What you output must be the exact lines from the first line of the data through the one holding "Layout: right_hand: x", with no pictures.

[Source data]
<<<<
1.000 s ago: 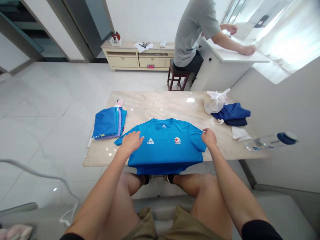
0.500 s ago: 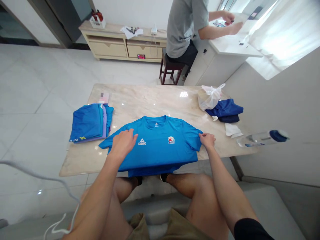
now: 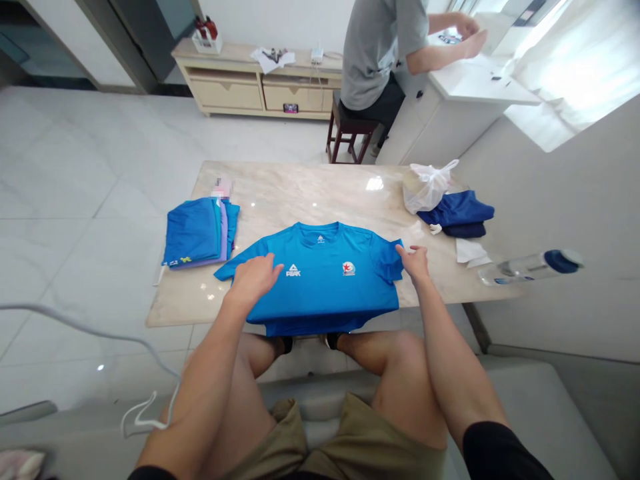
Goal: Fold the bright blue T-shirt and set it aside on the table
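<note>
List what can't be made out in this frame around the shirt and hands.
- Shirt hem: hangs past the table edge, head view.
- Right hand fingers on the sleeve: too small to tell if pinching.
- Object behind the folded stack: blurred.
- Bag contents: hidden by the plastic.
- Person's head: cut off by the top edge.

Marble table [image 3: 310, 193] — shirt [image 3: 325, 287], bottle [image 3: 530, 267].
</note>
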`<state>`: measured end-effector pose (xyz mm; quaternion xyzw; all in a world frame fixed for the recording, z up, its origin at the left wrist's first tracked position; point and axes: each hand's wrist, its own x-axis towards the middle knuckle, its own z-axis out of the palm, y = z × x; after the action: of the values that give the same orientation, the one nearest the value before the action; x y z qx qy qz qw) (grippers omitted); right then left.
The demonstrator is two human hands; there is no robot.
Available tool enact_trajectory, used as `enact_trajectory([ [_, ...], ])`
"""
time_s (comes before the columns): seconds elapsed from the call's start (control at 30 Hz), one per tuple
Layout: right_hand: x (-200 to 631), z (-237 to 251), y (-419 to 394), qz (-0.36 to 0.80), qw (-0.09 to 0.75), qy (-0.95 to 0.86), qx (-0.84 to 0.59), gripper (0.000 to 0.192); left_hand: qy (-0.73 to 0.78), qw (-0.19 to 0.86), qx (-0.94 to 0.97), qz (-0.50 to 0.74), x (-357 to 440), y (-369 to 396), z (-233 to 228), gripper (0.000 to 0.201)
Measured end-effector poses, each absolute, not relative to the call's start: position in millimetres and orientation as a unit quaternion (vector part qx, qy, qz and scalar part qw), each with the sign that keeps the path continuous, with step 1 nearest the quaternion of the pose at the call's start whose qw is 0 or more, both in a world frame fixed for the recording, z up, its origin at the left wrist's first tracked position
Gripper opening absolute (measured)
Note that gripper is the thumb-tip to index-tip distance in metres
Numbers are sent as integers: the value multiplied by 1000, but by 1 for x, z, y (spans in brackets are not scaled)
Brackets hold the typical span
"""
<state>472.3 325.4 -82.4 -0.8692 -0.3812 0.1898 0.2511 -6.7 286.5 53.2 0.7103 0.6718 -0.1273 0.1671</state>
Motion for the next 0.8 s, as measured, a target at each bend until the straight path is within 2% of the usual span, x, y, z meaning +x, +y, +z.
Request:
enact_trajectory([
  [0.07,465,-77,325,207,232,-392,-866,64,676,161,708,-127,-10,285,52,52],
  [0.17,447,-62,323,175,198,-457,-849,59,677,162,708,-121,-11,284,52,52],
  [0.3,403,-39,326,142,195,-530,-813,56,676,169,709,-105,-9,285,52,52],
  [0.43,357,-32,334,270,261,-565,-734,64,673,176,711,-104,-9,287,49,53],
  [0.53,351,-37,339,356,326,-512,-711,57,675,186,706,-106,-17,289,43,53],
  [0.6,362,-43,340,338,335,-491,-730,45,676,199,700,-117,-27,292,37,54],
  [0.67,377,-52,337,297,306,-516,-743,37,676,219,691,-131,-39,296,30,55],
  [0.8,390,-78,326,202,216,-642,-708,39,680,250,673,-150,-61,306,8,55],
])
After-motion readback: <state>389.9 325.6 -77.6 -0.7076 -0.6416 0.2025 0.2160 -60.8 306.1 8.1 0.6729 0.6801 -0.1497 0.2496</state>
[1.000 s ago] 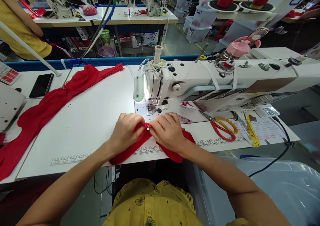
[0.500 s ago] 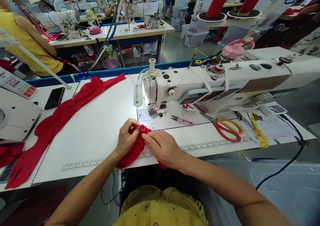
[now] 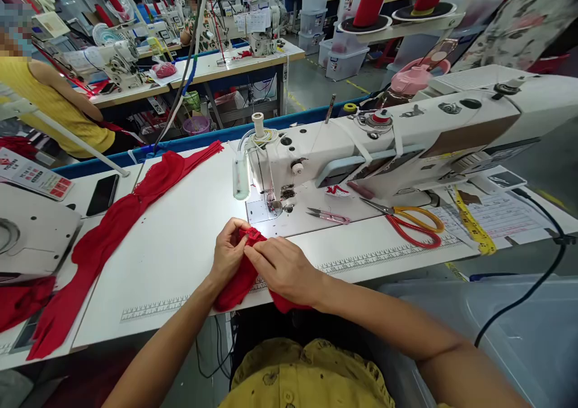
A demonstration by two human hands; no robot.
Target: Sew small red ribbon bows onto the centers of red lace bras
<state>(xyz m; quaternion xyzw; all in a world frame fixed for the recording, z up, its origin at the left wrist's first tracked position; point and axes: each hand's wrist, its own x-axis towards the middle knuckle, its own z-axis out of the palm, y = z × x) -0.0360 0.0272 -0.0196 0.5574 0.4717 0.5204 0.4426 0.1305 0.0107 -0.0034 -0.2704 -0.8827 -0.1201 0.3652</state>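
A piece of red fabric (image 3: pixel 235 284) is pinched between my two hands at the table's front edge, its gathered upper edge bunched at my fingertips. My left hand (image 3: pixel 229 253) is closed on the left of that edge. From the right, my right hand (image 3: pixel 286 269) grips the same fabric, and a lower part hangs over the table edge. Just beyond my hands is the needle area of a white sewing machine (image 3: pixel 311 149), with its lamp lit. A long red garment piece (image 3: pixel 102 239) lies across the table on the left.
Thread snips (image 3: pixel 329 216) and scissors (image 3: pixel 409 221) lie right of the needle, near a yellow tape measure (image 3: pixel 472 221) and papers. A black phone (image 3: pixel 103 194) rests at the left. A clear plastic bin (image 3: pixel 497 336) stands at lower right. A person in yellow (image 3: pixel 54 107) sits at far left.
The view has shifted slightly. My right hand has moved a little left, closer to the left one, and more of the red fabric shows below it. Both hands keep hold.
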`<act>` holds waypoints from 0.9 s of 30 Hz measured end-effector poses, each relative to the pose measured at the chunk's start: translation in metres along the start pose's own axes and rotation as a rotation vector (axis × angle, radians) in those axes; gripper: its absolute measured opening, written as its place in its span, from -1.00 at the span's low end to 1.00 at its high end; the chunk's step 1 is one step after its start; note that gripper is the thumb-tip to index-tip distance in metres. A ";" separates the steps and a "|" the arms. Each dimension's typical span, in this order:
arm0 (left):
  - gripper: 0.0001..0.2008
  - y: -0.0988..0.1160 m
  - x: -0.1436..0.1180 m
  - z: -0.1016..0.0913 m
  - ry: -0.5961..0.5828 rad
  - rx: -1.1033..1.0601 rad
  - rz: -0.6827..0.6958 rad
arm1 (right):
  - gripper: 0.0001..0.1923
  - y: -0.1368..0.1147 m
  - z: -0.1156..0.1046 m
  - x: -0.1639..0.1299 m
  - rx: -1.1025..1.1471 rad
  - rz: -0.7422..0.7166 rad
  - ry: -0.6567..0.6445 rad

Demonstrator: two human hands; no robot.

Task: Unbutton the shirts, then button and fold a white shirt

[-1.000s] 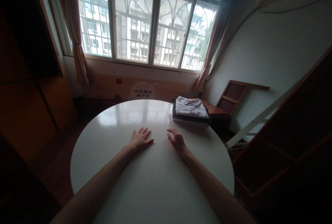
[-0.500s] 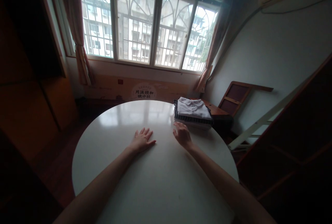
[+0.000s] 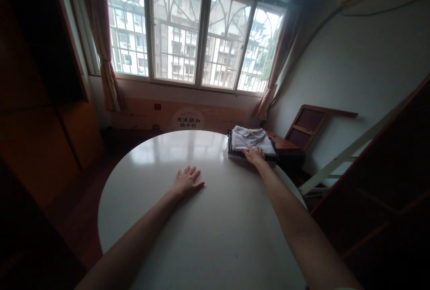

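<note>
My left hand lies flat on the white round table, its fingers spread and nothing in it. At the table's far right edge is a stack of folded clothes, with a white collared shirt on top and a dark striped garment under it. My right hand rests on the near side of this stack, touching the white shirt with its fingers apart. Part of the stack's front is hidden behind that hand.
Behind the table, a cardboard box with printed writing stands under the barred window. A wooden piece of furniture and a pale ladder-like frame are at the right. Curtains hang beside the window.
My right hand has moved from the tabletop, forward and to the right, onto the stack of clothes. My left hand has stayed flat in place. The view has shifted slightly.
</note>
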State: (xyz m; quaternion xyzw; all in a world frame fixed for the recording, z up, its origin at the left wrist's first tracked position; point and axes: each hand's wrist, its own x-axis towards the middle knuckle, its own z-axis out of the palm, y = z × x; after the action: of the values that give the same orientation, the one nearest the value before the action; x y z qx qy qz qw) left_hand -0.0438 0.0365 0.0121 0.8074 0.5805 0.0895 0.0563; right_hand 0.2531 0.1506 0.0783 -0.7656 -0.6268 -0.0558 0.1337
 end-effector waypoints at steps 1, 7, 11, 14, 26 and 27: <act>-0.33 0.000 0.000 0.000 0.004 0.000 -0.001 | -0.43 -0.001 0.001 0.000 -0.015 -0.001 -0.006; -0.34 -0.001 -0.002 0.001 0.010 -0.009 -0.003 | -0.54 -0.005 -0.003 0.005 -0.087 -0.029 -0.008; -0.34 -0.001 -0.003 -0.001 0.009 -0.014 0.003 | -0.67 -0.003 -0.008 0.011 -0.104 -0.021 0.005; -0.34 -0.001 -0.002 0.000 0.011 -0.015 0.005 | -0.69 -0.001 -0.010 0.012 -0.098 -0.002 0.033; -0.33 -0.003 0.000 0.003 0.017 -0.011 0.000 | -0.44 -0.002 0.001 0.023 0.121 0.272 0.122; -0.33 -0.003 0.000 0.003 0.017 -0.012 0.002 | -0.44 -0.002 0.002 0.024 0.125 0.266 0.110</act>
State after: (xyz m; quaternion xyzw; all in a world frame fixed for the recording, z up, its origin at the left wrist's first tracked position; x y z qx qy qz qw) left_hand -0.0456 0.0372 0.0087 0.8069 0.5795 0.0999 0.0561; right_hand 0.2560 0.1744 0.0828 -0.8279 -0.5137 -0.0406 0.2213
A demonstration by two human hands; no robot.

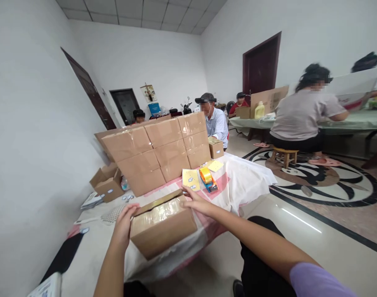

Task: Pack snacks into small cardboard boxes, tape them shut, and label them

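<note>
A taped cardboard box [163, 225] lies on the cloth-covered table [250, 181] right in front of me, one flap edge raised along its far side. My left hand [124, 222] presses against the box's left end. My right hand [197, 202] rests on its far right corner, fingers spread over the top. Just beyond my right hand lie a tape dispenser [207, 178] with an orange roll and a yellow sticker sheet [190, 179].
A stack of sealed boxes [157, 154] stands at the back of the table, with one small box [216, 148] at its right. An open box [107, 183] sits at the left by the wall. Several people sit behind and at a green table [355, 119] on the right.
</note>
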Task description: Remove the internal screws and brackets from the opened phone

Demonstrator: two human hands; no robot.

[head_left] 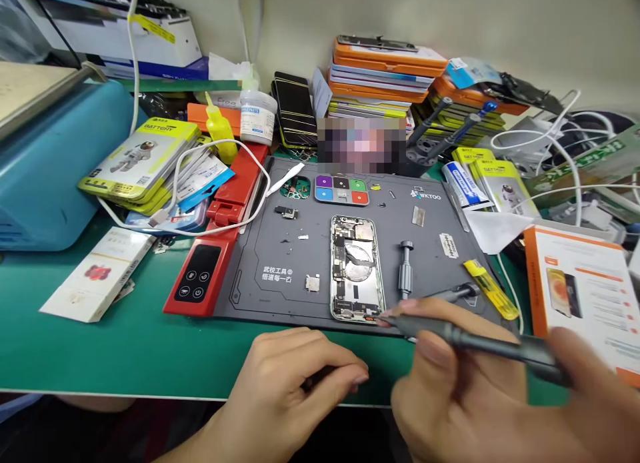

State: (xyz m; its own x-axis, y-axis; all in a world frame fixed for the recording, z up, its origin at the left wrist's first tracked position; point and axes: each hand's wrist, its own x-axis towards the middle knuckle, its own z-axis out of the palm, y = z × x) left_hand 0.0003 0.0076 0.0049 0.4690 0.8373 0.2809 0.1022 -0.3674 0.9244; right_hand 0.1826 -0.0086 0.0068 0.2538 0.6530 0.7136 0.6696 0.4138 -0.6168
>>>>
ANSWER BELOW:
1.000 s ago: 
0.500 s ago: 
now: 
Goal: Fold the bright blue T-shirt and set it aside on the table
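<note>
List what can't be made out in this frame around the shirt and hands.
- Shirt hem: hangs past the table edge, head view.
- Right hand fingers on the sleeve: too small to tell if pinching.
- Object behind the folded stack: blurred.
- Bag contents: hidden by the plastic.
- Person's head: cut off by the top edge.

Marble table [image 3: 310, 193] — shirt [image 3: 325, 287], bottle [image 3: 530, 267].
</note>
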`<state>`: measured end-effector pose (xyz mm; quaternion xyzw; all in a world frame fixed for the recording, z up, its origin at the left wrist's first tracked position; point and axes: each hand's wrist, its own x-axis towards the middle knuckle, its own z-axis out of the palm, y = z × x; after the action: of the values that give the same orientation, the one nearest the value before the action; x y z qx qy qz qw) (grippers omitted); right then left.
The demonstrator is two human hands; there is no robot.
Available tool enact_trajectory, used as `enact_trajectory([ [_, ...], ])`
"""
time_s (comes before the columns): seconds elapsed from the call's start (control at 30 Hz), one per tuple
Layout: right_hand: x (-200 to 631), z (-237 to 251), y (-419 to 394), qz (-0.36 to 0.80), qw (-0.09 to 0.75), qy (-0.95 to 0.86), qx (-0.84 to 0.59), gripper (0.000 to 0.192); left_hand: qy (-0.73 to 0.78), qw (-0.19 to 0.86), qx (-0.94 to 0.97), qz (-0.50 to 0.74), x (-357 to 440), y (-369 to 396), z (-233 to 228), gripper (0.000 to 0.201)

What this exercise required has been given in full.